- RAW DATA
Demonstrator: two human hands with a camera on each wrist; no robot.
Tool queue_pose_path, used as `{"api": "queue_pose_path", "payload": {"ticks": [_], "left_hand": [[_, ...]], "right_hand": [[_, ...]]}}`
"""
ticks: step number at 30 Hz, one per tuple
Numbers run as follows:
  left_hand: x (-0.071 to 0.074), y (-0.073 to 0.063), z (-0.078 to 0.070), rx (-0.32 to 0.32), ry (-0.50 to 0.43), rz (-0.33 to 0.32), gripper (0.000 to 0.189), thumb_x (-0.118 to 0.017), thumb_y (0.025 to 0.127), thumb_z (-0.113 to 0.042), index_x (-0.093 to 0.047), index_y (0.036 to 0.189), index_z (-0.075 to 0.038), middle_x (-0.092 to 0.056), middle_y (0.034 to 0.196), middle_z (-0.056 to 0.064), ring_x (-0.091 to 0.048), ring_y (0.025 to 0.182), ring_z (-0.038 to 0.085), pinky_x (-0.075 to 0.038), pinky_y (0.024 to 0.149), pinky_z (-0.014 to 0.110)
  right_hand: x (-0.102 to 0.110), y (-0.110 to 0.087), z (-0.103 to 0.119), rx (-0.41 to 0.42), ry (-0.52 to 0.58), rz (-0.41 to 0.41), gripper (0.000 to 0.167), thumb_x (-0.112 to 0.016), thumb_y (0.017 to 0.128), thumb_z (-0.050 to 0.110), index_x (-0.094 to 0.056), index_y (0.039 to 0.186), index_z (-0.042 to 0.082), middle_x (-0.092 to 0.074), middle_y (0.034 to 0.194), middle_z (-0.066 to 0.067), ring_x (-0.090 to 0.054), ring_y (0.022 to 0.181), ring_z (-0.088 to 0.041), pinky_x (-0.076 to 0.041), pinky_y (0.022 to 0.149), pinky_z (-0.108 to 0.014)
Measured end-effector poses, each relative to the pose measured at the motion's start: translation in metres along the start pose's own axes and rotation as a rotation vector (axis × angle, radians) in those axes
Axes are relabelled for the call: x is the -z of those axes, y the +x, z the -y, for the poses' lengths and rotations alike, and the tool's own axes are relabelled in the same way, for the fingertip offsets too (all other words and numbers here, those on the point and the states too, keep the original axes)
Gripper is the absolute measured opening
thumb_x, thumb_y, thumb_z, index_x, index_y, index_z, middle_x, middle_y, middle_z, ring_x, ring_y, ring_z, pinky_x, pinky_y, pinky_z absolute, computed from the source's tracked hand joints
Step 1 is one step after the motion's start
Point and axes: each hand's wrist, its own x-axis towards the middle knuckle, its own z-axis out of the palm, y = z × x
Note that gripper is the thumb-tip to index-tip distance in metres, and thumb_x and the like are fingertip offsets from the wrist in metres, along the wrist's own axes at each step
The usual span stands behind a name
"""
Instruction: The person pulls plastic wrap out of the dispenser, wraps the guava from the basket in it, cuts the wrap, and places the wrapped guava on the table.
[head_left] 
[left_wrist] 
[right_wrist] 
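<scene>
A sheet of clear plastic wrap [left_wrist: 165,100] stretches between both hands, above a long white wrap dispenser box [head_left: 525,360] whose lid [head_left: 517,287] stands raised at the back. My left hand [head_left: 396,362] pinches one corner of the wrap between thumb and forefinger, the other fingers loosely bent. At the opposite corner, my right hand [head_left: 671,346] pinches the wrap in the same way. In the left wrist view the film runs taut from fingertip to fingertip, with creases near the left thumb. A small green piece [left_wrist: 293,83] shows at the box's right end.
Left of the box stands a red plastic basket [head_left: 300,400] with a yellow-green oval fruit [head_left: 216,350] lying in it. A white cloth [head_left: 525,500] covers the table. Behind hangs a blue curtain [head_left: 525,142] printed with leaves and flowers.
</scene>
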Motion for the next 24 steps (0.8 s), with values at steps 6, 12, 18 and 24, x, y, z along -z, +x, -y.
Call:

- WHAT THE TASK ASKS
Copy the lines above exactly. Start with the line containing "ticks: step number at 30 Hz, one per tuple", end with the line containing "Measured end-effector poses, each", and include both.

- EXPECTED ANSWER
ticks: step number at 30 Hz, one per tuple
Numbers run as follows:
  left_hand: x (-0.071 to 0.074), y (-0.073 to 0.063), z (-0.078 to 0.070), rx (-0.32 to 0.32), ry (-0.50 to 0.43), rz (-0.33 to 0.32), gripper (0.000 to 0.189), thumb_x (-0.118 to 0.017), thumb_y (0.025 to 0.127), thumb_z (-0.113 to 0.042), index_x (-0.093 to 0.047), index_y (0.036 to 0.189), index_z (-0.075 to 0.038), middle_x (-0.092 to 0.056), middle_y (0.034 to 0.196), middle_z (-0.056 to 0.064), ring_x (-0.091 to 0.048), ring_y (0.025 to 0.182), ring_z (-0.038 to 0.085), pinky_x (-0.075 to 0.038), pinky_y (0.024 to 0.149), pinky_z (-0.014 to 0.110)
  right_hand: x (-0.102 to 0.110), y (-0.110 to 0.087), z (-0.103 to 0.119), rx (-0.41 to 0.42), ry (-0.52 to 0.58), rz (-0.41 to 0.41), gripper (0.000 to 0.167), thumb_x (-0.112 to 0.016), thumb_y (0.017 to 0.128), thumb_z (-0.050 to 0.110), index_x (-0.094 to 0.056), index_y (0.039 to 0.186), index_z (-0.042 to 0.082), middle_x (-0.092 to 0.074), middle_y (0.034 to 0.194), middle_z (-0.066 to 0.067), ring_x (-0.090 to 0.054), ring_y (0.022 to 0.181), ring_z (-0.088 to 0.041), pinky_x (-0.076 to 0.041), pinky_y (0.022 to 0.149), pinky_z (-0.108 to 0.014)
Measured end-effector poses, each relative to the pose measured at the motion's start: translation in metres along the start pose's own axes and rotation as a rotation vector (axis × angle, radians) in those axes

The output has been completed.